Ever wondered what the park looked like 15 or 25 years ago? Here are the guidebooks from yesteryear, which contain many photographs and lots of information about the park, years before it evolved into what it is today.

This is a very early park guide that was used at Alton Towers during the pre-war years, when the only attractions were the Towers and the Gardens, meaning that days out weren’t quite as thrilling as they are today!

This was one of the first post-war guidebooks produced by Alton Towers, which included detailed information about the Gardens and Towers – the park’s only real attractions.

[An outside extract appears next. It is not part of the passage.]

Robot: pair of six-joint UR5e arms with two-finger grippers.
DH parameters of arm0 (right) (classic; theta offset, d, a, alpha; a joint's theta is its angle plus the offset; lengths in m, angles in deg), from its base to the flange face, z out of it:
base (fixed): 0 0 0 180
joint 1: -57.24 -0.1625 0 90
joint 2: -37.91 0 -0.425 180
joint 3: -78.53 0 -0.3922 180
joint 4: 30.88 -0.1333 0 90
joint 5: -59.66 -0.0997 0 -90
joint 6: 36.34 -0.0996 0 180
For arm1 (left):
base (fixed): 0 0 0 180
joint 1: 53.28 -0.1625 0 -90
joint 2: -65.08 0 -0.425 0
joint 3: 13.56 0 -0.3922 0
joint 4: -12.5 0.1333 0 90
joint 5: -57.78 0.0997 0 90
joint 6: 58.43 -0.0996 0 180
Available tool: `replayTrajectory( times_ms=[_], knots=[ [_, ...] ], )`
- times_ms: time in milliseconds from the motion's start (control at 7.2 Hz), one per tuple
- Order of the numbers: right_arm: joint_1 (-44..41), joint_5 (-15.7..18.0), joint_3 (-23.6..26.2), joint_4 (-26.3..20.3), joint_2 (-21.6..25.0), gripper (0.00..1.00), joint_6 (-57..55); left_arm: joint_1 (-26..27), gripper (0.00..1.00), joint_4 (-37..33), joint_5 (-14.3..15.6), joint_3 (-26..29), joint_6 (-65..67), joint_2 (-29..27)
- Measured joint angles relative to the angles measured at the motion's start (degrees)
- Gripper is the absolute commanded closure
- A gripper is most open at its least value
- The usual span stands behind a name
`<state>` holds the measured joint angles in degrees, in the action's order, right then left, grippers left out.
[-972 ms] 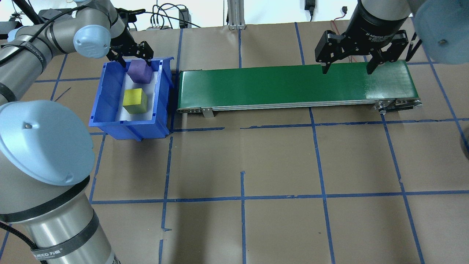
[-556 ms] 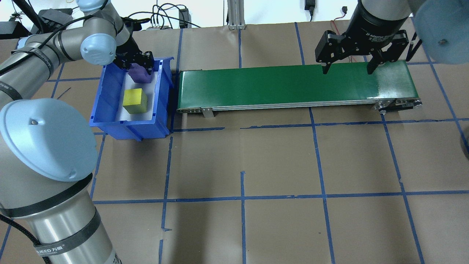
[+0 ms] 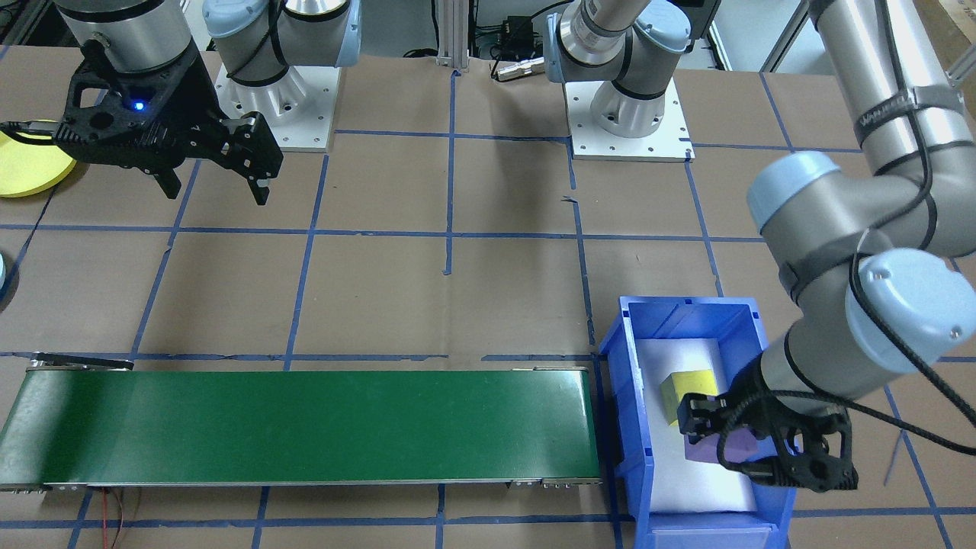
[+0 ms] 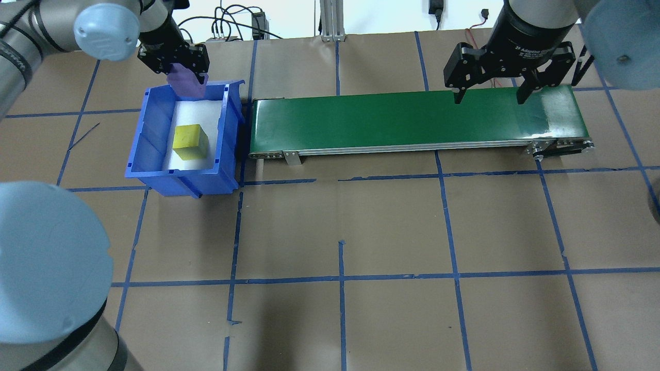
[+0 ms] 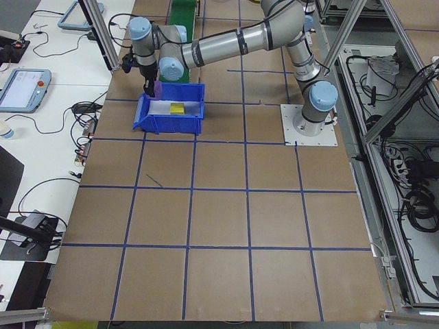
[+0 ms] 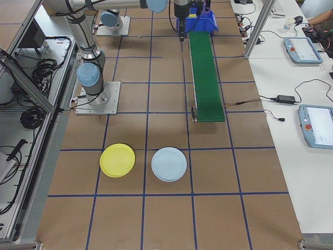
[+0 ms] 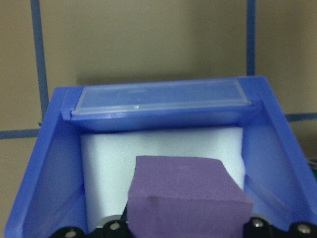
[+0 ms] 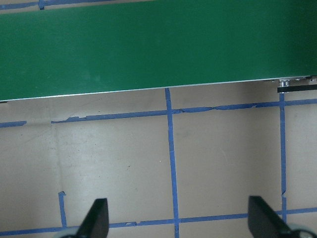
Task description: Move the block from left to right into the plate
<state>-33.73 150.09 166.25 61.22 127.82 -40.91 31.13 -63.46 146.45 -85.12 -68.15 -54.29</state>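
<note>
Holding the purple block (image 4: 188, 83) clamped between its fingers, the left gripper (image 4: 180, 61) has it raised above the far end of the blue bin (image 4: 154, 175), clear of the white foam liner; the left wrist view shows the purple block (image 7: 190, 198) seated square in the gripper with the bin's end wall beyond it. A yellow block (image 4: 190, 141) sits inside the bin, near its middle.

The step in hand looks like the carry from the bin to the green conveyor belt (image 4: 392, 121), which lies just beside the bin. To do it well, the block should go high enough to pass the bin's side wall nearest the belt, then travel level toward the belt's near end, with the grip kept firm since foam-like blocks can twist under a light pinch. Setting it down low and flat on the belt, centred across its width, would keep it from tumbling off an edge.

At the belt's far end the right gripper (image 4: 490, 98) hangs with its fingers spread apart, holding nothing. A yellow plate (image 6: 117, 160) and a light blue plate (image 6: 169, 164) lie on the bench beyond that far end of the belt.
</note>
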Motion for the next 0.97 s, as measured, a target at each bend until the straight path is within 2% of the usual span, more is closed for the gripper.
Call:
replayTrajectory(
  times_ms=[139, 278, 417, 556, 694, 972],
  knots=[
    [0.0, 0.0, 0.0, 0.0, 0.0, 0.00, 0.0, 2.6, 0.75, -1.6, 0.8, -0.1, 1.3, 1.8],
    [0.0, 0.0, -0.1, 0.0, 0.0, 0.00, 0.0, 6.3, 0.75, -1.7, 3.1, -0.2, 2.9, 2.4],
    [0.0, 0.0, -0.1, 0.0, 0.0, 0.00, 0.0, 9.6, 0.75, -0.6, 5.1, -0.7, 4.6, 2.1],
    [0.0, 0.0, -0.1, 0.0, 0.0, 0.00, 0.0, 12.1, 0.75, 2.9, 5.8, -2.6, 7.5, 1.0],
    [0.0, 0.1, -0.1, 0.0, 0.0, 0.00, 0.0, 14.0, 0.75, 7.6, 5.6, -5.2, 11.2, -0.5],
    [0.0, 0.1, -0.1, 0.0, 0.0, 0.00, 0.3, 15.7, 0.75, 11.2, 2.8, -7.2, 15.4, -3.0]
  ],
)
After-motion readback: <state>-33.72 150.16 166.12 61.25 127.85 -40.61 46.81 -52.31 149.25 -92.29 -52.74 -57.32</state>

This guide was used after the addition of a fairground and motor boat to the park, as Alton Towers began its growth into what it has become today.

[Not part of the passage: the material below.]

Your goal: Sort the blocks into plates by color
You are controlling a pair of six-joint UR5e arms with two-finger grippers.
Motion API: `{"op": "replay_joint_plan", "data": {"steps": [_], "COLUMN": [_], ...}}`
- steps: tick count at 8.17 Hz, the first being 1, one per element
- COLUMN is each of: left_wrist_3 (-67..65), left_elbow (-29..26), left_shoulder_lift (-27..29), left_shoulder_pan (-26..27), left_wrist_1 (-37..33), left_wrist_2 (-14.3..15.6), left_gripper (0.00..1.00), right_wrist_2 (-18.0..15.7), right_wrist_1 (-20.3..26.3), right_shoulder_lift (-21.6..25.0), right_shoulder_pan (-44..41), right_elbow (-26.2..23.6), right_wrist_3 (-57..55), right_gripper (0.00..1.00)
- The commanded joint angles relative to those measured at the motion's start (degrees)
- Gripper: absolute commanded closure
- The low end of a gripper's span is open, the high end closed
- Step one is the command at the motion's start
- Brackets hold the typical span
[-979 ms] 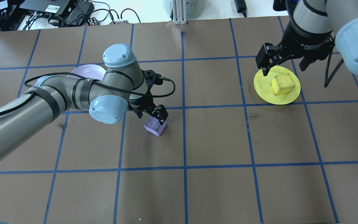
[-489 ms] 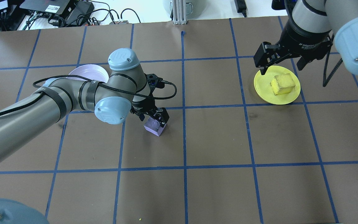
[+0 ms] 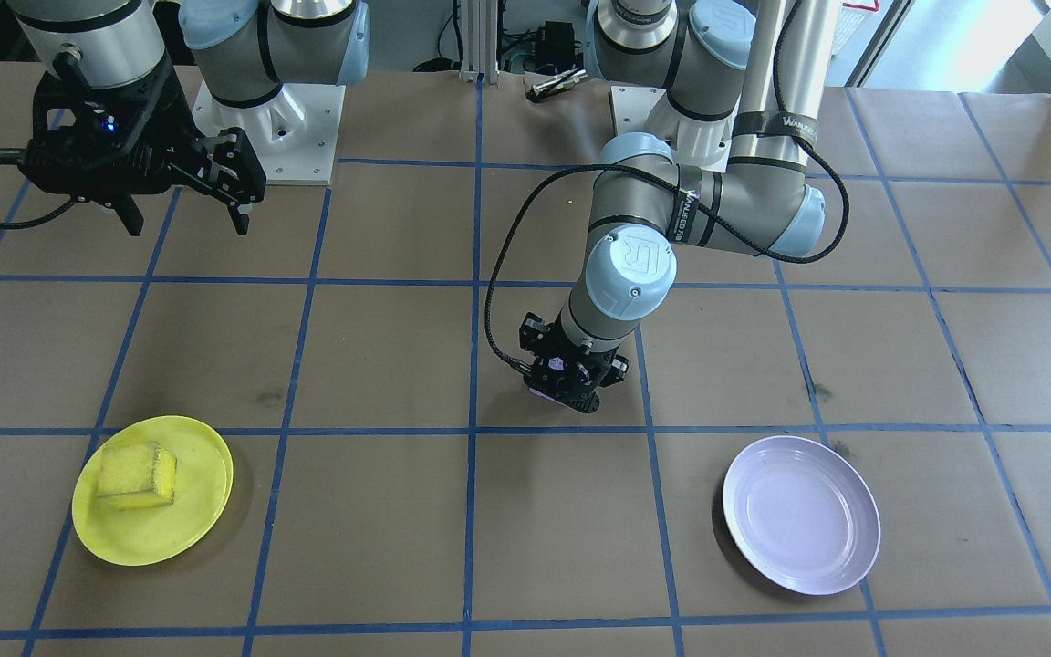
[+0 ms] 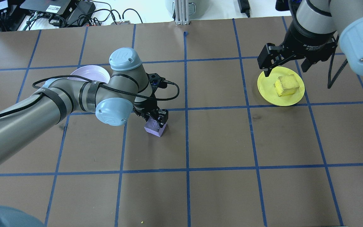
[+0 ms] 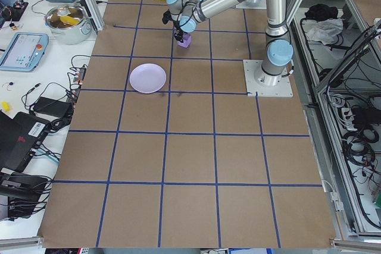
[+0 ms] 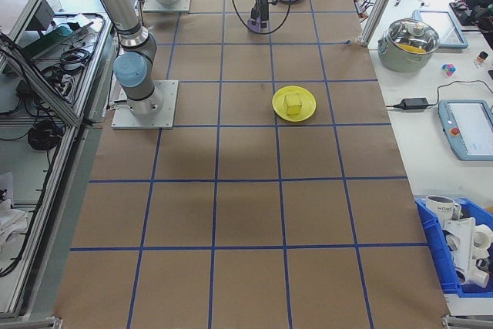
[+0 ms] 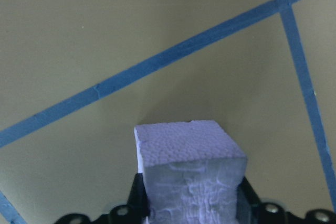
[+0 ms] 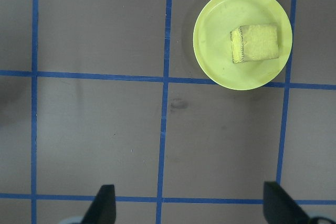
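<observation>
1. While the right gripper (image 3: pixel 183 196) hangs spread and empty, the front view shows the yellow block (image 3: pixel 135 476) on the yellow plate (image 3: pixel 202 493); the left arm's band reads "WANJEED".
2. Overhead, the left gripper (image 4: pixel 156 119) has closed on the purple block (image 4: pixel 154 128) since a second ago; carrying to the lavender plate (image 4: pixel 88 72) comes next.
3. Left wrist: block clamped between fingers.

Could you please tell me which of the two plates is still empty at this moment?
The lavender plate is empty. The yellow plate holds the yellow block, while the purple block sits in the left gripper.
</observation>
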State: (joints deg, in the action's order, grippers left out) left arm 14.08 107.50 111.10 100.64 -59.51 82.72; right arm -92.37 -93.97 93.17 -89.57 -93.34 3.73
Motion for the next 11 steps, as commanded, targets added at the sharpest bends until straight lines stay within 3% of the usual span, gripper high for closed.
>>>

More rides continued to be installed in the park, and so Alton Towers produced yet another guide which offered details on attractions such as the Cable Cars and donkey rides.

As you may notice, this was in fact one of the first guides that Alton Towers produced in glorious technicolour, providing guests with a vibrant lasting memory of their day at the park.

1981 was the second year Alton Towers operated as an amusement park and was the season that the Log Flume opened. Several attractions were also added behind the Towers, including Doom and Sons, Around the World in 80 Days and Europe’s finest collection of Victorian Dolls.

This leaflet contains some information about the history of Alton Towers that can’t be found in any of the other guides, as well as including all the other rides and attractions that were part of the growing amusement park.

New for 1983 was the Dragon Rollercoaster, which eventually became known as the Beastie. It was also the opening year of the Vintage Cars, on their original site which was situated where The Smiler now stands. The other big new attraction was the International Circus, which performed in the big top in the Ingestre Centre. It was also the last year the park referred to its three main areas as the Springfield, Talbot and Ingestre Centres.

With the addition of the 4-man-bob to the park’s ride line-up, that by this point also included Corkscrew and Black Hole, this guide became more focused on Alton Towers’ rides although still touched upon its heritage.

This was a particularly significant year for Alton Towers as it was celebrating its Diamond Jubilee, with the ground being open for a total of 60 years whilst the park itself had been in development for 10 years.

2007 saw The Dung Heap added to Old MacDonald’s Farm, The Haunted Hollow in Merrie England and Extraordinary Golf in the hotel complex. It also heralded the return of the park’s Halloween event.